Yazarlığın öğrenilebilecek değil, geliştirilebilecek bir şey olduğunu düşünüyorum. Bu, içten gelmeli. Birçok yetenekli insan var ki, bir yapıt ortaya koyamıyorlar. Çünkü yazarlık belli bir disiplini, düşünceleri toparlamayı gerektirir. Bu da çalışarak öğrenilebilir. Bir de çok mutlu bir şekilde üniversiteye gidip, dersler alıp ben yazar oldum demek bu işin doğasına aykırı. Yazma eylemi yazarı yoran ve çaba gerektiren bir şey. Başkasının öğreteceği değil, sizin geliştireceğiniz bir eylem.

Kitapta, “Sai, bir yerde kesilmesi gereken hikâyeleri biliyordu” diye bir cümle var. Romanınızı bitirmenizin vakti geldiğine nasıl karar veriyorsunuz?

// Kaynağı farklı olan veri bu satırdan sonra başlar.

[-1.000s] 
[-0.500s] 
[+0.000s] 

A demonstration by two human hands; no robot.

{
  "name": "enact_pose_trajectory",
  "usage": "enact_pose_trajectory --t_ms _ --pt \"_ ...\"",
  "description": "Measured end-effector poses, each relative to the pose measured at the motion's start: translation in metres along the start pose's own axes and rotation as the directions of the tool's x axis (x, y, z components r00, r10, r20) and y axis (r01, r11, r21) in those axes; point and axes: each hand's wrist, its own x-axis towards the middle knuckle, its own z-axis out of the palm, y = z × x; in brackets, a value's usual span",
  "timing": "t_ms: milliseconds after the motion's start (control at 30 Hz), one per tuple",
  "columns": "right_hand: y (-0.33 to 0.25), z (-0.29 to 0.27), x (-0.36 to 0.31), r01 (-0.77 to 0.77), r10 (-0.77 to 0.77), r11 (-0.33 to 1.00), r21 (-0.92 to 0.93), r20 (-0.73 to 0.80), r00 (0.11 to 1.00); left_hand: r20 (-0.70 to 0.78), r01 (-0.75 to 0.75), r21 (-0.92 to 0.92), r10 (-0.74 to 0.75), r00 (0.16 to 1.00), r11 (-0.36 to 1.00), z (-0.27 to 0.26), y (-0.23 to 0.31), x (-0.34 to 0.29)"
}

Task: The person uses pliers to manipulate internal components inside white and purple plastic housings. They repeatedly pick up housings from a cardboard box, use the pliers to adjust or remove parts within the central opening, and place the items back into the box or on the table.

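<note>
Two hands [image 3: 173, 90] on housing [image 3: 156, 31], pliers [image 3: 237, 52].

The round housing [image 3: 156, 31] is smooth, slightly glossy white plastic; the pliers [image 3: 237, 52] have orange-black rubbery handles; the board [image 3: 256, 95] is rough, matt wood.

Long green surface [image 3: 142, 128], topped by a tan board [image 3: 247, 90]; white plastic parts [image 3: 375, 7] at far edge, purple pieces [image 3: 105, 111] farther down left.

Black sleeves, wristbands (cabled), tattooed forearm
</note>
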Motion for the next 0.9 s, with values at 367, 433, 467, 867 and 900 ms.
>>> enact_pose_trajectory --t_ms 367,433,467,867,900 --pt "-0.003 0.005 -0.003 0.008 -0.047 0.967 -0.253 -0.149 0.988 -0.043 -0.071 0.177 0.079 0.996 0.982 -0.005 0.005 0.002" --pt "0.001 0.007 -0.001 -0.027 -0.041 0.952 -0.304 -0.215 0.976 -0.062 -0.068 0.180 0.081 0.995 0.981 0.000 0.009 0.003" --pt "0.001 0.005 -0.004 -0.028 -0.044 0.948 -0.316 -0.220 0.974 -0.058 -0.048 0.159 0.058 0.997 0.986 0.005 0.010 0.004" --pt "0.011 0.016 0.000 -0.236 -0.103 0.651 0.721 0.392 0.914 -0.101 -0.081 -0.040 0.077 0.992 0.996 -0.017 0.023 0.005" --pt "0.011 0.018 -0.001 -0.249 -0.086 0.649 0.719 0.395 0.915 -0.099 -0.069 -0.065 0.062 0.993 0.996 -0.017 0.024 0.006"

Bu çok zor bir karar. Yazacağım bir cümlenin ya da paragrafın dengeyi bozacağını hissettiğim zaman romanı bitiriyorum.

Romanın kahramanları Sai, Lola, Noni ve Peder Booty, Hindistan hakkında yazan İngiliz yazarları sevmedikleri konusunda hemfikirler. Ne var bunun altında? Hakikaten İngiliz yazarlar İngiltere’yi yazdıklarında mı daha çekici oluyorlar?

Genelde şöyle bir inanış var: İngilizlerin Hindistan hakkında gözlemlerinin çoğu doğru değil. Ama ben öyle düşünmüyorum. Hindistan hakkında çok önemli romanlar var. Bu tamamen sunumla ilgili. Hintliler, kendi içlerinden olan yazarların kendi ülkelerini daha iyi tasvir ettiklerini düşünüyorlar. Ama bu, giderek bir domino efekti gibi şuraya varabilir: Hintli ama yurtdışında yaşayan yazarlar da Hindistan’ı çok iyi aktaramıyorlar.

Romanda “Yeni bir dil araya mesafe koyuyor ve kalbi koruyor” diyorsunuz. Siz de anadilinizde yazmıyorsunuz. Neler diyeceksiniz bu konuda?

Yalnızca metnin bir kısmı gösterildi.